Теперь он замолчал и так надолго, что я чуть не повесила трубку.
— Хорошо, тогда не нужно. Я ухожу, и больше вы никогда не увидите меня. Но клянусь…
Он прошептал ещё что-то; мне представилось, как он стоит, сжав зубы, прикрыв глаза, и тяжело дышит в трубку, и это молчание, отчаяние вдруг убедили меня. Я сказала, что приду, и повесила трубку.
На столе стояли сыр и масло — вот что я увидела, когда, открыв входную дверь своим ключом, остановилась на пороге столовой. Это было невероятно — настоящий сыр, голландский, красный, и масло тоже настоящее, может быть даже сливочное, в большой эмалированной кружке. Хлеб, незнакомый, не ленинградский, был нарезан щедро, большими ломтями. Кухонным ножом Ромашов открывал консервы, когда я вошла. Из мешка, лежащего на столе, торчала бутылка…
Растрёпанная, счастливая Розалия Наумовна вышла из спальни.
— Катя, как вы думаете, что делать с Берточкой? — шёпотом спросила она. — Я могу её пригласить?
— Не знаю.
— Боже мой, вы сердитесь? Но я только хотела узнать…

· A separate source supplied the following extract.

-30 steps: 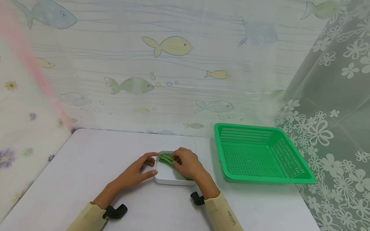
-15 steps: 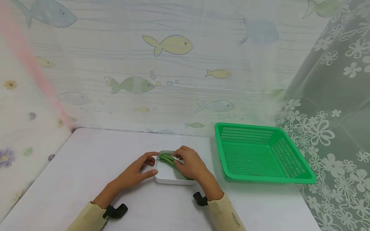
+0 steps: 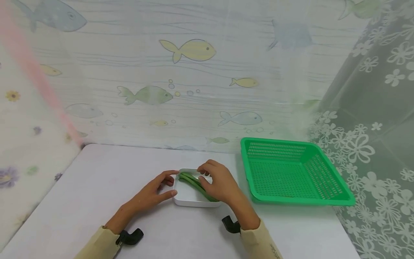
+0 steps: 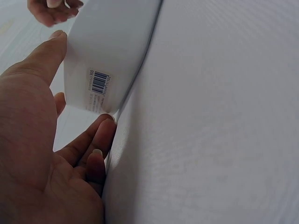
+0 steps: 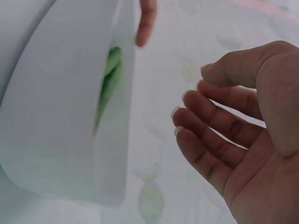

— Миша, — сказала я громко, — вот Розалия Наумовна просит меня выяснить, может ли она пригласить к столу свою сестру Берту.
— Что за вопрос! Где она? Я сам её приглашу.
— Вас она испугается, пожалуй.
Он неловко засмеялся:
— Прошу, прошу!
Это был очень весёлый ужин. Бедная Розалия Наумовна дрожащими руками готовила бутерброды и ела их с религиозным выражением. Берта шептала что-то над каждым куском — маленькая, седая, с остреньким носиком, с расплывающимся взглядом. Ромашов болтал не умолкая — болтал и пил.
Вот когда я как следует рассмотрела его!
Мы не виделись несколько лет. Тогда он был довольно толст. В лице, в корпусе, немного откинутом назад, начинала определяться солидность полнеющего человека. Как все очень некрасивые люди, он старался тщательно, даже щегольски одеваться.
Теперь он был тощ и костляв, перетянут новыми скрипящими ремнями, одет в гимнастёрку с двумя шпалами на петлицах, — неужели майор? Кости черепа стали видны. В глазах, немигающих, широко открытых, появилось, кажется, что-то новое — усталость?
— Я изменился, да? — спросил он, заметив, что я гляжу на него. — Война перевернула меня. Всё стало другим — душа и тело.
Если бы стало всё другим, он бы не доложил мне об этом.
— Миша, откуда у вас столько добра? Украли?
Очевидно, он не расслышал последнего слова.